YouTube has emerged as the clear winner amongst all other video-sharing websites, where the number of Youtube viewers is growing every day. While this video-watching platform is said to be valued at more than $160 billion. The number of people who are making a living through the website is also massive and so is their income for creating videos. These content creators join the YouTube partnership program and begin to monetize their content, which leads to making a ton of money through display advertisements and referral ads. YouTube data is resourceful for a wide range of use cases as listed below:
Listing down keywords
While you are running a search to find the top videos displayed on YouTube for some particular words. You will see a ton of informational videos in the search results. Where you can scrape data points like the likes, dislikes, views, and titles of each of those videos, you would be able to make a list of keywords that when inserted into your YouTube titles, can lead to better revenue.
By comparing likes and views on videos with a particular hashtag, you can get a better idea of which hashtags to use on your video to make it more popular or to understand the type of hashtags that could go better with the video title and even the content.
Finding popular channels
Extracting top videos on YouTube can help you create a frequency graph of the channel names that get displayed after running a search query. Thus enabling you to find the top channels that people enjoy watching. This process, in turn, will also help you to understand the kind of topics that are most popular among YouTube viewers.
Tracking channel popularity
By extracting the data of newly uploaded videos of a specific YouTube channel, you would be able to find whether a channel’s popularity is increasing or decreasing, or is stagnant. You can also find information about the videos that are leading the charts.
Recording videos views
You can create a graph with time on the x-axis and likes, dislikes, or views on the y-axis, by scraping data from those videos at regular time intervals. Since we had already explained the installation and initialization process in the previous “How to scrape data from wiki”, we hope you will be able to run the code using the python command by entering a YouTube video URL when prompted.
Using YouTube crawler code
As usual, we first begin with scraping the HTML code from the web page and saving it to a file in our local directory, so that we can analyze it and find the data points that can be extracted easily and would be valuable too. Most of the study for data points in the HTML page has to be done manually, by searching for specific keywords or values and finding where they occur.

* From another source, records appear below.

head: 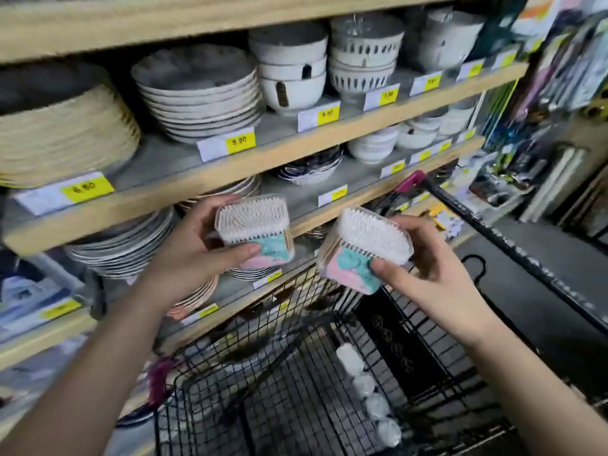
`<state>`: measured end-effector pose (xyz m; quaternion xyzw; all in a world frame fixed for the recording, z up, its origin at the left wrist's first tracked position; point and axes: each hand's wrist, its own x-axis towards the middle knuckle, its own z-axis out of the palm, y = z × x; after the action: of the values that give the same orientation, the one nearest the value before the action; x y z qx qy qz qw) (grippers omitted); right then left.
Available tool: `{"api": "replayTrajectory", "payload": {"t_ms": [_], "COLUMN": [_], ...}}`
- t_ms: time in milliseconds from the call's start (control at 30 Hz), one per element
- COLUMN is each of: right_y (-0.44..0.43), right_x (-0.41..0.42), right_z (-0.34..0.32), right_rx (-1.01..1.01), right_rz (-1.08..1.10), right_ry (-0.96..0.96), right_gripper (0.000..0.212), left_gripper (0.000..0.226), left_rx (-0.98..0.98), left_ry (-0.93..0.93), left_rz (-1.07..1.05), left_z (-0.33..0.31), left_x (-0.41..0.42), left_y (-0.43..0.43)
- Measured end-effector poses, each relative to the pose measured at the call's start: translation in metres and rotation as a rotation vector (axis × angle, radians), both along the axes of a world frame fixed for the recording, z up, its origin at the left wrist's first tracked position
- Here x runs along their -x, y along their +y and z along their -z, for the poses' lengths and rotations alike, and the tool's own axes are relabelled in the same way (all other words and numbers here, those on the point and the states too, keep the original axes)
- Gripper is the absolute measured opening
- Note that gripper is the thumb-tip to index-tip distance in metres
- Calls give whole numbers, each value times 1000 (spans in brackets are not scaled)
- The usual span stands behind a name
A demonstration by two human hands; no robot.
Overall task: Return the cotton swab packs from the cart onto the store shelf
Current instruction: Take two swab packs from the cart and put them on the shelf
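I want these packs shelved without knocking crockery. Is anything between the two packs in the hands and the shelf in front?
Yes. Stacked plates fill the shelf directly behind the left hand's pack. The right hand's pack hangs over the cart, whose wire rim lies between it and the shelf.

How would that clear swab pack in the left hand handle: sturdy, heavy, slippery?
The swab pack looks like a rigid clear box, so probably stiff. The left hand holds it by fingertips alone, suggesting it is light. Its smooth plastic may be slightly slippery.
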<state>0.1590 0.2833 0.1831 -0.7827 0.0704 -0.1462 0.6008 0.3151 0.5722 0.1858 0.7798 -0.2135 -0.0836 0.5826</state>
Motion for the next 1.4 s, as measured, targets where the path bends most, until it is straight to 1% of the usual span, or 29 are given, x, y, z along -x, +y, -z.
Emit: {"api": "replayTrajectory", "payload": {"t_ms": [100, 233, 333, 433, 567, 600, 667, 700, 733, 800, 833, 967, 1100, 1233, 1267, 1333, 1367, 1400], "right_y": [16, 43, 66, 93, 143, 158, 189, 204, 217, 244, 258, 310, 366, 434, 453, 490, 508, 526], "right_x": [0, -6, -14, -22, -31, -33, -35, -34, -35, -35, -32, -27, -21, -19, -20, -22, -22, -20], "right_z": [-40, -79, -100, -118, -139, -142, -149, -154, -155, -160, -164, -176, -183, -188, -189, -191, -194, -197], "right_rx": [-46, -93, -106, -161, -255, -268, -292, -298, -300, -279, -261, -213, -182, -134, -117, -67, -54, -61], "right_rz": [-97, -253, -363, -466, -591, -628, -703, -738, -775, -835, -856, -905, -948, -942, -933, -895, -877, -861], "right_ry": [-94, -171, -224, -262, -299, -310, -308, -302, -297, -268, -261, -277, -297, -298, -306, -323, -319, -309], "right_gripper": [50, 53, 53, 49, 36, 39, 55, 57, 53, 33, 27, 28, 43, 44, 50, 72, 73, 65], "left_gripper": [73, 68, 58, 68, 60, 59, 58, 57, 57, 58, 58, 56, 55, 54, 53, 52, 52, 52], "left_rx": [39, 100, 122, 148, 147, 135, 118, 120, 123, 134, 134, 108, 110, 104, 101, 103, 96, 88], "left_ry": [-89, -176, -210, -211, -226, -233, -246, -249, -252, -265, -276, -283, -270, -278, -280, -282, -285, -291], "left_rz": [-70, -156, -263, -401, -573, -596, -643, -668, -689, -737, -764, -824, -830, -824, -811, -798, -795, -785], "left_z": [-62, -117, -140, -154, -173, -177, -185, -189, -191, -192, -193, -193, -194, -200, -204, -211, -214, -217], "left_x": [25, 73, 112, 151, 195, 203, 221, 230, 238, 252, 259, 277, 287, 289, 289, 287, 285, 282], "left_y": [33, 70, 96, 122, 155, 164, 178, 185, 193, 210, 219, 258, 309, 381, 400, 440, 460, 478]}}
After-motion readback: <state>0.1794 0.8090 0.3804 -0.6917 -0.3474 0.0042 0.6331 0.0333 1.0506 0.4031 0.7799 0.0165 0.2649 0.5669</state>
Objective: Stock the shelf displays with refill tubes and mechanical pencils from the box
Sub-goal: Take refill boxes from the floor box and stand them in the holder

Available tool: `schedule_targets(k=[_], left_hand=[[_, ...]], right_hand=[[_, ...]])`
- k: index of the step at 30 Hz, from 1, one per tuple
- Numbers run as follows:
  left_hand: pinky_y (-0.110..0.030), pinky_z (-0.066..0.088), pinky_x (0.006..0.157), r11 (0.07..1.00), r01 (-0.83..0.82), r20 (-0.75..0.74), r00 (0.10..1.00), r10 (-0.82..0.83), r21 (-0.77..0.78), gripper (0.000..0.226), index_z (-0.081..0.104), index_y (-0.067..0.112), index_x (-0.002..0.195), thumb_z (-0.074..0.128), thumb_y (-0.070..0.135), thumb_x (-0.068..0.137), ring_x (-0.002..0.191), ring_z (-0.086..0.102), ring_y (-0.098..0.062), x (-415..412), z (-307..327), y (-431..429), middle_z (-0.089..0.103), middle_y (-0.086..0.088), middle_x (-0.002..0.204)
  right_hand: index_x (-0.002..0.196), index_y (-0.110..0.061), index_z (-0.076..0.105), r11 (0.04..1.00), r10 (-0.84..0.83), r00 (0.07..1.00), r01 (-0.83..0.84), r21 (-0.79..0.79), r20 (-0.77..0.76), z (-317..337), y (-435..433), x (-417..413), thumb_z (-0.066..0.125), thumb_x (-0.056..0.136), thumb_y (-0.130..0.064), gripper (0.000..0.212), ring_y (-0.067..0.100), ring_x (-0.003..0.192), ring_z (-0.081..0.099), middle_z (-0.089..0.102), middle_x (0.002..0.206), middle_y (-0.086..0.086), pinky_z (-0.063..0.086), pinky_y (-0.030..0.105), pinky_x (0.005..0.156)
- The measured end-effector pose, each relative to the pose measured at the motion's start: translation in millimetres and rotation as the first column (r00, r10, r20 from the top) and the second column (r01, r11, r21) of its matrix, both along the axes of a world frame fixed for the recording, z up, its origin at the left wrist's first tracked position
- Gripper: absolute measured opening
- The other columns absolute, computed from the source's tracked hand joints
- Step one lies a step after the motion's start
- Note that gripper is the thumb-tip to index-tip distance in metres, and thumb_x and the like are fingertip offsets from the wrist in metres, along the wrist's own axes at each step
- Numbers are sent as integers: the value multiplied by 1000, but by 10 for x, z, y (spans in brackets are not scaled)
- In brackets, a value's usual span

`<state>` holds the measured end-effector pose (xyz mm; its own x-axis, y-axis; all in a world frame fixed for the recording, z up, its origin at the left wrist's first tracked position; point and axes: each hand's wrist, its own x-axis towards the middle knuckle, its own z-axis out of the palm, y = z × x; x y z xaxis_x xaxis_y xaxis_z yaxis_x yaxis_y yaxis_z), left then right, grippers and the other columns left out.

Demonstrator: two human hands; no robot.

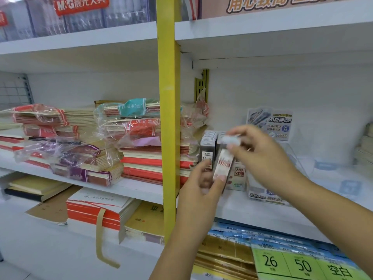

Using BeautifulSoup (BS4) for extracting data points
The span element with class ‘yt-subscription-button-subscriber-count-branded-horizontal yt-subscriber-count’ is one from which you can extract the number of subscribers to the channel that has uploaded that particular video. While finding the hashtags associated with a given video is slightly more complicated than the other data points. First, you have to extract all the spans with class ‘standalone-collection-badge-renderer-text’, and from there one has to extract all the a-tags with class- ‘yt-uix-sessionlink’.
- The span type element having class as ‘watch-title’ is where you can find the title of the video.
- The script element that has a type of ‘application/ld+json’ contains the channel name.
- The div element with class watch-view-count would help you get the number of views of that particular video
- The button element with the title ‘I like this has the count of the number of likes on that particular video.
- The button element with the title ‘I dislike this’, has the count of the number of dislikes on a particular video.
By extracting the text in all the a-tags, into an array, you will be able to create a list of hashtags. This array can be added to the result JSON under a particular key called ‘HASH_TAGS’, in order to get the information in a structured format in the final result in JSON.
Data points you can scrape from Youtube
Using the python script and code, you can scrape certain data points from any YouTube video, as long as you possess their URL. Only the hashtags field may be absent in certain videos since it is not a compulsory field on YouTube video pages. The data points that can be scraped are as follows-
The most important data point is the one that we are extracting from the very beginning. The title of the video contains a lot of information, and is of utmost importance, without which all other data points would make no sense whatsoever.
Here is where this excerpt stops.